Combination 2: WO 2006/026395 A1, further combined with WO 02/053557 and selected PDE5 inhibitor references.

• Teaching of WO 2006/026395 A1: This reference, titled "Endothelin a receptor (eta) antagonists in combination with phosphodiesterase 5 inhibitors (pde5) and uses thereof," directly and explicitly teaches the combination of an Endothelin A (ETA) receptor antagonist with a PDE5 inhibitor. It further discloses the use of such combinations for treating diseases like pulmonary hypertension. This document is highly relevant as it teaches the very concept of the claimed combination.

• Teaching of WO 02/053557: As noted above, this reference discloses the compound of formula (I) as an endothelin receptor antagonist.

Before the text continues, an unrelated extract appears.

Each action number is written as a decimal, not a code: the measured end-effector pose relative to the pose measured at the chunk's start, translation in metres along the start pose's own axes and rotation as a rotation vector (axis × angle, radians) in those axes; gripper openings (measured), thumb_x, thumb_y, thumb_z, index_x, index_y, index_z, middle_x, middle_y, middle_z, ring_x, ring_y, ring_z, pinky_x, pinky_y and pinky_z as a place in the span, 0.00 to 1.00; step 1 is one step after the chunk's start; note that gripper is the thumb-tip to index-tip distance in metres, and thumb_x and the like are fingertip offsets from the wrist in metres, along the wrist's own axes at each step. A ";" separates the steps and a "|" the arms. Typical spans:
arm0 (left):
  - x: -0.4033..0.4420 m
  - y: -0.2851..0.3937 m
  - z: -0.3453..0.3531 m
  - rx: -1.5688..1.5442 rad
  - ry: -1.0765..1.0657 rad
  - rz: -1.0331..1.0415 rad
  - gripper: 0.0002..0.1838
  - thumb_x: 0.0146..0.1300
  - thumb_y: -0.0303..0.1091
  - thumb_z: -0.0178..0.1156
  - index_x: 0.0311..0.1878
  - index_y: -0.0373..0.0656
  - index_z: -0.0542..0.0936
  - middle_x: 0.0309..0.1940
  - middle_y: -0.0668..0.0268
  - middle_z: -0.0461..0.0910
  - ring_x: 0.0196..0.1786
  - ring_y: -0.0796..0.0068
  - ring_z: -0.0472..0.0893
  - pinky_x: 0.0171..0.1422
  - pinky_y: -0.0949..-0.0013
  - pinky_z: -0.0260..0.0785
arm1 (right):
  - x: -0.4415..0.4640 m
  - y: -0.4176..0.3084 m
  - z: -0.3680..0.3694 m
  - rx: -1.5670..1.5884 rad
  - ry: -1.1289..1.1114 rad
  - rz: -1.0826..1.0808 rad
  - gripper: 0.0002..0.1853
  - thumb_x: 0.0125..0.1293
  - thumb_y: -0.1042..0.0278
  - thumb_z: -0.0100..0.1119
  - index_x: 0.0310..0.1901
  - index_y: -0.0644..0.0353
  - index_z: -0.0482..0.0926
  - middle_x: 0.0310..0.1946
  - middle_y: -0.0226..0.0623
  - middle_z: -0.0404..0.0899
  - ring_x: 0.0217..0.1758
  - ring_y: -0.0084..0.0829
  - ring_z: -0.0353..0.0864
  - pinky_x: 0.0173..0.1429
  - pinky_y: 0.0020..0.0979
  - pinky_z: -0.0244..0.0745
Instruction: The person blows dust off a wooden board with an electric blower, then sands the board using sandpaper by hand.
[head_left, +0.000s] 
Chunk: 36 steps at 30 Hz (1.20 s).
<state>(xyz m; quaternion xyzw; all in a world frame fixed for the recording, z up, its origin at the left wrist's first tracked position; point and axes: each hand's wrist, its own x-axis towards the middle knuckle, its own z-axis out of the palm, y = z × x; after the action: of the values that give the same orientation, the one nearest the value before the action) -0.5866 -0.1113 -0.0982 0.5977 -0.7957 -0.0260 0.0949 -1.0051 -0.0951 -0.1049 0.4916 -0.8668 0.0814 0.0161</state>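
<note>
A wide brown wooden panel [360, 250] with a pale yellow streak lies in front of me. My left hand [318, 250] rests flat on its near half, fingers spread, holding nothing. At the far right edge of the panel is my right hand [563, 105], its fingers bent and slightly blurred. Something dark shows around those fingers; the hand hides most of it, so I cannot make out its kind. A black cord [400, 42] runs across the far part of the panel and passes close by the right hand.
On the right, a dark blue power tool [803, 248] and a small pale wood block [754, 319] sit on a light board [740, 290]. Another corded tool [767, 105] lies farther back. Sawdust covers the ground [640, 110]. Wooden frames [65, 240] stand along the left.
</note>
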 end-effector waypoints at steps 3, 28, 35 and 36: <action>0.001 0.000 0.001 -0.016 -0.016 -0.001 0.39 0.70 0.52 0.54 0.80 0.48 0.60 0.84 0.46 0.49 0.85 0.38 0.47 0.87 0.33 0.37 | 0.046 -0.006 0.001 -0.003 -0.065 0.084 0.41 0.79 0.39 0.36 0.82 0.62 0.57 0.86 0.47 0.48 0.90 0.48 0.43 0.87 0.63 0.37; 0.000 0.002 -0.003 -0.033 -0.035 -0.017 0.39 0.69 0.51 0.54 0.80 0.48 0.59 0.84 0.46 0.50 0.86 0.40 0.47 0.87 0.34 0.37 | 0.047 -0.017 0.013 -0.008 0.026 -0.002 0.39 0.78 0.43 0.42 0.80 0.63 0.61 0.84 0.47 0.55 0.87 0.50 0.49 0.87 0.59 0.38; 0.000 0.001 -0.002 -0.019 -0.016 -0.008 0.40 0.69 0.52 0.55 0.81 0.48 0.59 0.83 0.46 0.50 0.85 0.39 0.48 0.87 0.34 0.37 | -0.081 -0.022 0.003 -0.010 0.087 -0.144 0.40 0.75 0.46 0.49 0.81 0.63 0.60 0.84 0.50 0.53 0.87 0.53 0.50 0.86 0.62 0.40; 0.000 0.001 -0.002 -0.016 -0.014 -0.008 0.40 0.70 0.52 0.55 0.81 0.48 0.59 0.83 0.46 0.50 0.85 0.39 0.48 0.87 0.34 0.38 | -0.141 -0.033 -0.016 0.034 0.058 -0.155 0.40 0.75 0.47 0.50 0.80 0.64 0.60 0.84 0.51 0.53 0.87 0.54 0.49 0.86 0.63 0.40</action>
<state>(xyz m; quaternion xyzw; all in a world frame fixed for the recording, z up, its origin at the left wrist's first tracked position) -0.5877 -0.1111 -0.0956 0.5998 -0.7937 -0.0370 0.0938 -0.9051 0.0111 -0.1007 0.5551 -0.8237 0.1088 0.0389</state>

• Teaching of selected PDE5 Inhibitor References: As noted above, these references teach specific PDE5 inhibitors such as sildenafil, vardenafil, tadalafil, and udenafil, and their uses in vasoconstriction-related diseases.

• Motivation to Combine: WO 2006/026395 A1 provides a clear and explicit motivation to combine an ERA and a PDE5 inhibitor. A PHOSITA, seeking to develop improved treatments for conditions like pulmonary hypertension (a disease explicitly mentioned in both US8268847 and the prior art for both ERAs and PDE5 inhibitors), would look to known ERAs and PDE5 inhibitors. Given the broad teaching of WO 2006/026395 A1, a PHOSITA would be directly led to combine specific, well-known examples from each class, such as the compound of formula (I) (from WO 02/053557) and specific PDE5 inhibitors (e.g., sildenafil or tadalafil, from their respective prior art documents).

• Conclusion for Combination 2: The explicit disclosure in WO 2006/026395 A1 that combinations of ETA antagonists and PDE5 inhibitors are useful for treating conditions like pulmonary hypertension would make the core combination claimed in US8268847 prima facie obvious. If the compound of formula (I) is an ETA antagonist, or a dual ETA/ETB antagonist encompassed by the general teaching of "endothelin receptor antagonists" in the context of WO 2006/026395 A1, then combining it with any known PDE5 inhibitor for the claimed indications would be obvious. The identification of a synergistic effect, as noted in US8268847, while potentially unexpected, might not be sufficient to overcome this strong prima facie case of obviousness, particularly if a PHOSITA would have reasonably expected at least additive benefits from such a combination.